Over the past six months, restaurants have experimented with introducing retail components to their operations to try to bring in additional revenue and connect with customers. Some sold bundles of fresh produce from their favorite local farms, some built out pantries of speciality and staple ingredients, and others bottled their sauces and spice blends. Few have brought in a band saw and started a butcher shop.
Williamson was at Harris Teeter one day very early in the pandemic when Washingtonians were scrambling to stock their refridgerators. “It was chaos at the butcher stand,” he says. “I’m looking at the products. They’re not that great quality. People are going crazy over it. I can do that better with better product.”
A couple months later, The Butcher’s Market was up and running. There was no marketing push. “It was really something that was small and personal for the community,” Cleary says. She and Williamson live five minutes away. “This is for the Mount Pleasant community to keep to itself or tell others. We’ve seen it branch out through our friends.”

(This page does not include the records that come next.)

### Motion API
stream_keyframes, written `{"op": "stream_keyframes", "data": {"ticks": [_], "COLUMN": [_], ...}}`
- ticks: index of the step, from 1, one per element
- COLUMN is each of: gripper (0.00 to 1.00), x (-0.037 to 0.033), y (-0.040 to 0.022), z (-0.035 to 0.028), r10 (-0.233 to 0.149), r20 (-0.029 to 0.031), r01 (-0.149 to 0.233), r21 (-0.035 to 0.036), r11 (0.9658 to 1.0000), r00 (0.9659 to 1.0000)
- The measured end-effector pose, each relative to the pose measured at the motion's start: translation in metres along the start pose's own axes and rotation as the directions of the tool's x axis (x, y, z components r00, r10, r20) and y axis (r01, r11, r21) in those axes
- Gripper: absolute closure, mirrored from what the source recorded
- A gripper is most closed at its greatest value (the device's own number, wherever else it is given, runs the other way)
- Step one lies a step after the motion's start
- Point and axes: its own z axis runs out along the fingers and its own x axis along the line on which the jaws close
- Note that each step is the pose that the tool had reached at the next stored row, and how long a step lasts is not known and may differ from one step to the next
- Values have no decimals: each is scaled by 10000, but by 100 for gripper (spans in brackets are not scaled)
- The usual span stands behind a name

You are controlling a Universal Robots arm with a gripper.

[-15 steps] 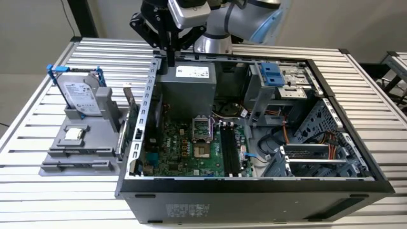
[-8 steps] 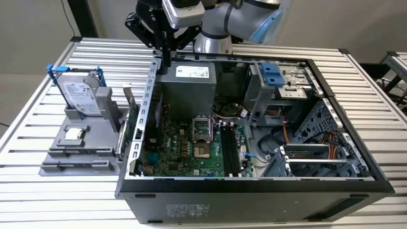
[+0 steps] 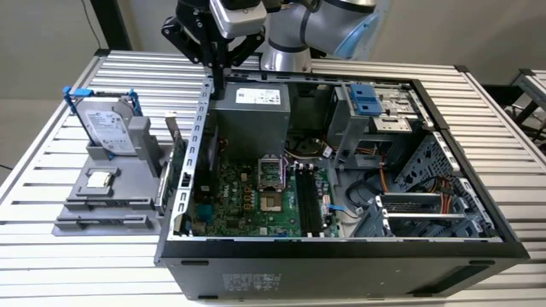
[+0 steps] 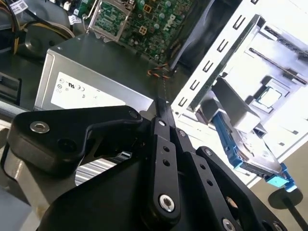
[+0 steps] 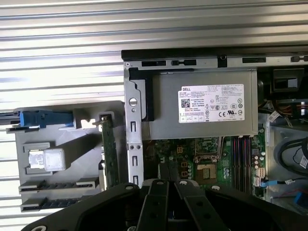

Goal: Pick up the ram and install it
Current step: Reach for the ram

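Where the ram, that thin grey-green stick, sits I honestly cannot tell from here; the things nearest its shape are the long black memory slots [image 3: 311, 201] running down the green motherboard [image 3: 256, 214] in the lower middle of the exterior view, and two dark strips [image 5: 57, 186], seen in the first wrist view, set into the stepped grey plastic holder [image 3: 81, 192]; I cannot say whether either carries it. The black two-fingered gripper [image 3: 219, 88] hangs in the upper left of the exterior view, clenched into one narrow tip; that tip points down at the back rim of the open black computer case [image 3: 341, 259], just above the grey metal power supply box with a white label [image 3: 252, 121]. In both wrist views the black fingers [image 4: 161, 144] lie pressed side by side over that box's corner. The case lies open on a slatted metal table [image 3: 477, 102]; the holder stands just beside its wall on the exterior view's left. Upright in the holder is a silver hard drive in a blue-handled frame [image 3: 109, 131]; a green card with a metal bracket [image 3: 173, 153] stands on edge close to the case wall; a small square silver chip [image 3: 101, 180] lies flat on a step. The silver-and-blue robot arm [image 3: 311, 25] rises at the top of the frame behind the case; a metal drive cage with a blue latch [image 3: 365, 99] fills the case's upper right corner.
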Motion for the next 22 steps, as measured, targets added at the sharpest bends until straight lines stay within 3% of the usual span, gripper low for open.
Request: {"op": "stream_keyframes", "data": {"ticks": [3,10,14,22], "gripper": [100,100,100,100], "x": [42,54,83,214], "y": [-3,-4,-6,-13], "z": [-1,-1,-2,-3], "r10": [2,-3,-263,-474], "r20": [6,6,-6,-16], "r01": [-2,3,263,473], "r21": [-1,-1,-4,-8], "r11": [10000,10000,9997,9989], "r00": [10000,10000,9997,9989]}}
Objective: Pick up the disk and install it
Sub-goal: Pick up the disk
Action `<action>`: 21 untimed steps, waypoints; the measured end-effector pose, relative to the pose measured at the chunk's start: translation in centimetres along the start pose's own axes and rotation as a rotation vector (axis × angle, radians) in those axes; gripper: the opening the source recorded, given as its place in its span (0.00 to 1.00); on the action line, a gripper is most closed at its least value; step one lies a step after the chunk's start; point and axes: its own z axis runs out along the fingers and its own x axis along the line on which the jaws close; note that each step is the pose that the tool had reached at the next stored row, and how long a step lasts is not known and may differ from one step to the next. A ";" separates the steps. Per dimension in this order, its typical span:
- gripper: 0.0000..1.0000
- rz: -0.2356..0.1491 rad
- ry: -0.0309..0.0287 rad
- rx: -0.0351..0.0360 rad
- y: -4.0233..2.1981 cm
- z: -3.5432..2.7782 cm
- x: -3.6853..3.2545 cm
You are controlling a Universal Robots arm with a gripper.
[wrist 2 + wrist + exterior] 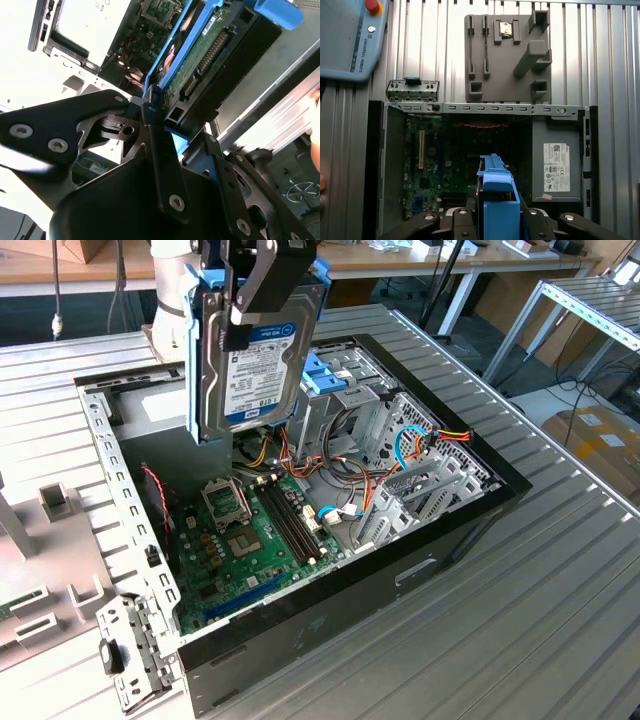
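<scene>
Above the open computer case [330, 620] that sits in the middle of the ribbed surface [560, 640], toward the case's far corner on the exterior view's left, the disk [255, 380] hangs on edge — label face to the camera, blue rails along its long sides. The gripper [245, 325] is clamped on it from above, with a black finger against the broad face. In the second wrist view the disk [192, 70] runs out from between the fingers [160, 150], circuit side showing, and nothing else touches it.

The pick-up looks done and the work stands at the carry stage. The disk is clear of the case, well above the motherboard [250, 540] and not yet in any bay. The metal drive cage [405, 430] with its pale-blue latch [322, 375] lies toward the exterior view's right, apart from the disk.

As I judge it, installing calls for squaring the rails with the bay's guides and keeping clear of the loose cables [345, 475] — a skewed entry could jam.
</scene>
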 end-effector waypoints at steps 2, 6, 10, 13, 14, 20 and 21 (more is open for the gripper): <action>0.37 0.000 0.0000 -0.0002 -0.15 0.00 0.13; 0.37 0.000 -0.0001 -0.0006 -0.51 -0.01 0.41; 0.37 0.000 0.0000 -0.0012 -0.93 -0.02 0.73; 0.37 0.000 0.0000 -0.0015 -1.23 -0.02 0.95; 0.37 0.000 0.0000 -0.0017 -1.32 -0.03 1.00; 0.37 0.000 -0.0001 -0.0031 -2.24 -0.04 1.65; 0.37 0.000 0.0000 -0.0034 -2.37 -0.05 1.74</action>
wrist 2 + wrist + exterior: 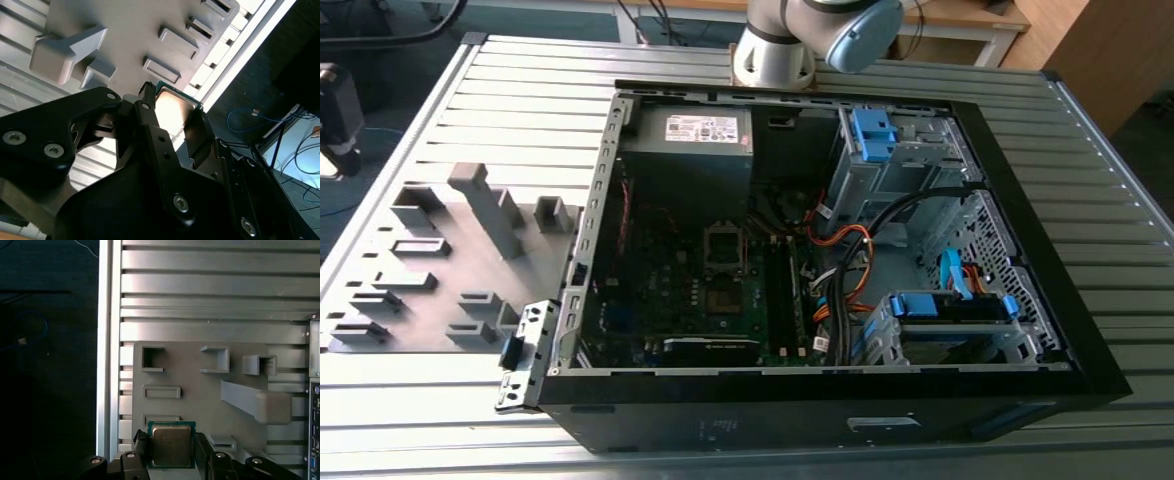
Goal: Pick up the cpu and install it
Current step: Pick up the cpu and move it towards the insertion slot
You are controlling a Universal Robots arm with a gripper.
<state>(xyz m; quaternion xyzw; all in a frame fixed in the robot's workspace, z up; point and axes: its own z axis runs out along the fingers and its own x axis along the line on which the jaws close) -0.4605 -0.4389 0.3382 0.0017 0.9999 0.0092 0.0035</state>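
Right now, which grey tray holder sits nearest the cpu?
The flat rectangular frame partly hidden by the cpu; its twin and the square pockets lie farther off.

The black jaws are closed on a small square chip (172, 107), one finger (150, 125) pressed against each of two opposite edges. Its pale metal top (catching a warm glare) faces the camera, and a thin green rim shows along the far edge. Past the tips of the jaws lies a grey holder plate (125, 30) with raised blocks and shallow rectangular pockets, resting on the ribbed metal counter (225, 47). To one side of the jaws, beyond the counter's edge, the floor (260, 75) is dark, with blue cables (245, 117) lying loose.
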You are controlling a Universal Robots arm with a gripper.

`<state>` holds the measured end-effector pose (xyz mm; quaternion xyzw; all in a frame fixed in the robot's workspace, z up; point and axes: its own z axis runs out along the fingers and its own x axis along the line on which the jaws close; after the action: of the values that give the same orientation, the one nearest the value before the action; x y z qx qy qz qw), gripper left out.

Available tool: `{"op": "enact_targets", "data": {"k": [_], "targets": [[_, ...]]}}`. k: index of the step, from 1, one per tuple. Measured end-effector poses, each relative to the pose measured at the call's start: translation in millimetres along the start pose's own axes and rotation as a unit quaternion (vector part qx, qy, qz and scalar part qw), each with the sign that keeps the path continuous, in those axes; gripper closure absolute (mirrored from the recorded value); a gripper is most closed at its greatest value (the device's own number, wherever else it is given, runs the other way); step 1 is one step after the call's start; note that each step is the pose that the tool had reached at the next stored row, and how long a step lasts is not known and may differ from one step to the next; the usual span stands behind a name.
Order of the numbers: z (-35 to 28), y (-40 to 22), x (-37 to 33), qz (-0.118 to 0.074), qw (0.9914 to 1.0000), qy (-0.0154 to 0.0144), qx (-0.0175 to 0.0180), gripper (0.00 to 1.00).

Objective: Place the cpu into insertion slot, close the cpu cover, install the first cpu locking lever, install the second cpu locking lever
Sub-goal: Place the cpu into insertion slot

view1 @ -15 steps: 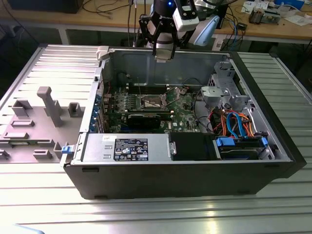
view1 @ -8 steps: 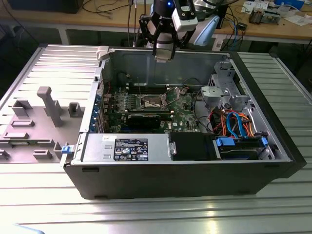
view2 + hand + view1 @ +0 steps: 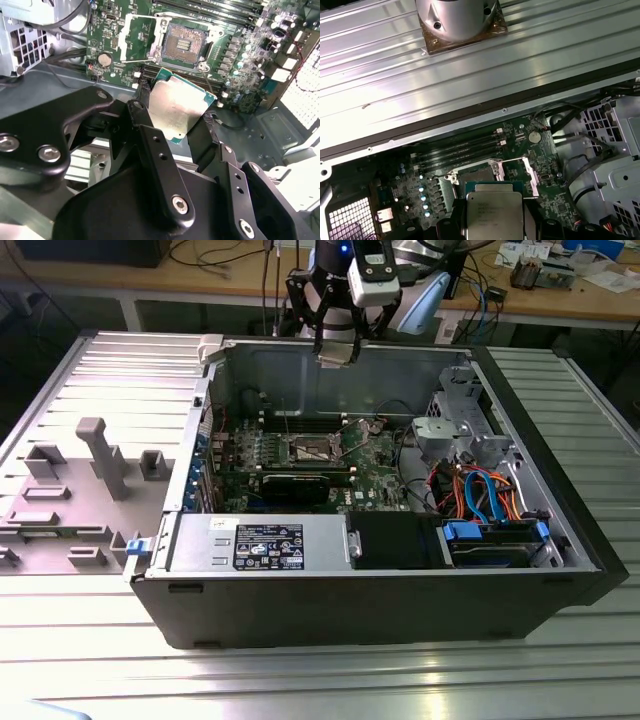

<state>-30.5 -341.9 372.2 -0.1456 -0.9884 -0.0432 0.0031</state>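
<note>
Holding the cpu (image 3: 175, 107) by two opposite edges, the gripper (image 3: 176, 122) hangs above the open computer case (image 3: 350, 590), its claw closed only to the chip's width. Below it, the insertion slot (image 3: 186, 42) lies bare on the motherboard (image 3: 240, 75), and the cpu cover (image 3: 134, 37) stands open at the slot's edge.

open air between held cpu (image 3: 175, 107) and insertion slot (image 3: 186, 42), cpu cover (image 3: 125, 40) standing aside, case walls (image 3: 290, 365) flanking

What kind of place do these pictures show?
Probably a robotics lab or electronics workshop: an open computer case lies on a ribbed metal table, a cable-strewn workbench stands behind, and the gripper holds the cpu.
</note>
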Motion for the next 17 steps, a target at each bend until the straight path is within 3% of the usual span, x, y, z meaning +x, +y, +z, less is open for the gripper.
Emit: {"op": "enact_targets", "data": {"k": [8,17], "targets": [[0.0,0.0,0.0,0.001,1.0,-0.0001,0.0,0.45],[1.1,-0.1,0.0,0.037,0.99929,-0.0032,-0.0007,0.45]]}}
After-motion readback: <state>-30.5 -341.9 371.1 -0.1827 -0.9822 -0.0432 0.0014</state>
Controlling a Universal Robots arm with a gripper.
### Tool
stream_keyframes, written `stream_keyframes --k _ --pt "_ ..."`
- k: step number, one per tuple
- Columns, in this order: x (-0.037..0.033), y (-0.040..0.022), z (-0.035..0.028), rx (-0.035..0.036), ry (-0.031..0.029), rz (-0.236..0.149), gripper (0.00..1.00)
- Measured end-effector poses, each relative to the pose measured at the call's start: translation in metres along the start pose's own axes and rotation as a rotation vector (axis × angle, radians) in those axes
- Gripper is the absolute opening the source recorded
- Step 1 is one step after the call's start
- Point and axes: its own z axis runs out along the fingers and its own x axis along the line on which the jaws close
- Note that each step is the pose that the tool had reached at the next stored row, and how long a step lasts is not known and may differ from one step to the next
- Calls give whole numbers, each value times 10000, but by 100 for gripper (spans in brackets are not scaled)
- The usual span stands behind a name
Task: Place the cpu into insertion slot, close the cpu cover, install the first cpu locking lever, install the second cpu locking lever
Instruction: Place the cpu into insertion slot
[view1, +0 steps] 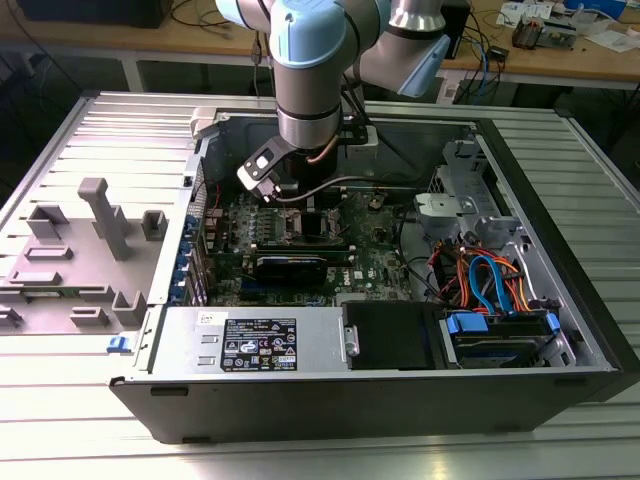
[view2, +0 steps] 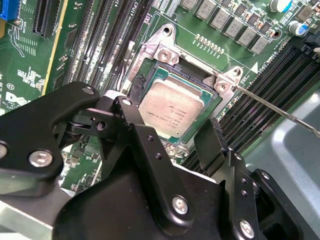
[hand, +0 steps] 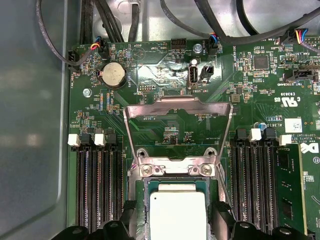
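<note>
Hand (view2: 174, 111) spread astride the cpu (hand: 177, 217), which lies in the insertion slot (hand: 142, 197); cpu cover (hand: 177, 101) stands raised. Risk: the hand catching the chip's edge could skew it on the contacts.

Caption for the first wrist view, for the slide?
Open gripper straddles the cpu lying in the insertion slot, cpu cover raised.

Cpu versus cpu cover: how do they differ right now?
The cpu lies flat in the insertion slot; the cpu cover stands hinged open. The cpu is a solid plate; the cpu cover is a windowed frame. Both are silvery metal.
</note>
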Motion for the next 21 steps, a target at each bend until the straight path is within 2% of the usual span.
stream_keyframes --k 14,17,18,21 --pt "1 2 -22 -1 -1 17 69" --pt "1 2 -22 0 -2 16 67" --pt "1 2 -22 0 -2 17 60" --pt "1 2 -22 0 -2 17 60"
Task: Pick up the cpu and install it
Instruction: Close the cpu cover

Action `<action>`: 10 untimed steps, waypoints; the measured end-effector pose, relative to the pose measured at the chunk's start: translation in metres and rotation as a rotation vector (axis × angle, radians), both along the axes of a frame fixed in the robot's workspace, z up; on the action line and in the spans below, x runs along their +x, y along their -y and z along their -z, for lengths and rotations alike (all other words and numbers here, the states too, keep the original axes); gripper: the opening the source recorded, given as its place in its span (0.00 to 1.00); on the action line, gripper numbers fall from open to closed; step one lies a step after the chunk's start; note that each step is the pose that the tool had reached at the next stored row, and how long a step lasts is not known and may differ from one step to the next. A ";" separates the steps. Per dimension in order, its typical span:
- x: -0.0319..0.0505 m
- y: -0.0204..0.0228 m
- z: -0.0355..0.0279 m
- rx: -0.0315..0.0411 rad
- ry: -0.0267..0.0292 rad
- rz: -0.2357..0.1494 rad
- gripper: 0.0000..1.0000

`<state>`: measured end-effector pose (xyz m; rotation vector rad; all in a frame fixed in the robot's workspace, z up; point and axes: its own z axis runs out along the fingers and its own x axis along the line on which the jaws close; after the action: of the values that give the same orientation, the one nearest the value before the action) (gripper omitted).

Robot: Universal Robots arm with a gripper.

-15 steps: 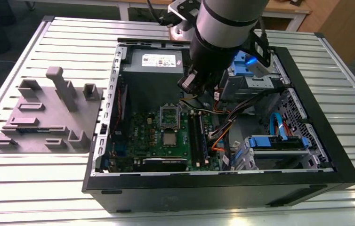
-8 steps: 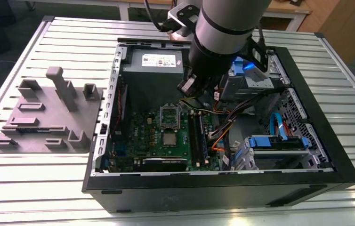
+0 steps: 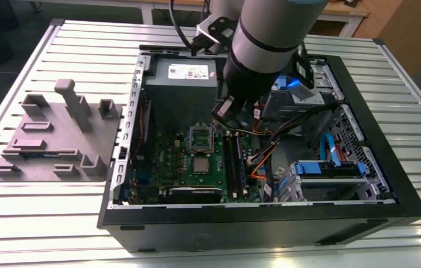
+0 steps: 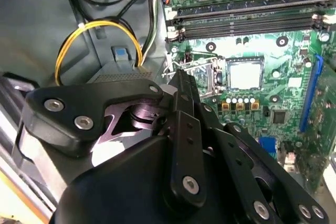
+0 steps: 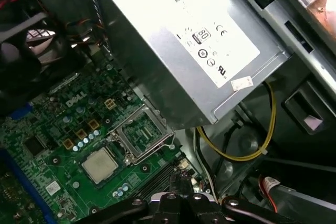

The extensive menu, which can be found online for pre-ordering, includes duck breasts, spicy fennel sausages, bone-in pork shoulder, venison, oxtail, lamb porterhouse, dry-aged ground beef, and jars of bacon jam. The butcher doubles as a seafood counter with everything from salmon, swordfish, tuna, and branzino to scallops, mussels, and East Coast sea urchin. Spices and condiments like mushroom sea salt and chimichurri sauce can help transform customers’ home cooking.
But Williamson, who has cooked at Birch & Barley, The Riggsby, Osteria Morini, and BLT Prime, is most enthusiastic about the prime cuts of beef he sells such as A-5 Japanese ribeye, dry-aged porterhouse, and dry-aged tomahawk ribeye. The chef calls himself a “meat-tender” because of the personalized experience he offers customers who arrive curious about the products they’re buying.
“I want to focus on the band saw and doing the fabrication right in front of them,” Williamson says, likening himself to a bartender shaking and stirring. “They can ask questions about how to cook it. We’ve had a lot of return guests.”
Sometimes Williamson will crack open some cans of beers with regular customers and watch playoff hockey while shooting the shit about meat. The couple loves it when patrons tag “The Butcher’s Market” in social media posts showing off what they’ve grilled or seared at home. Williamson also offers a knife-sharpening service.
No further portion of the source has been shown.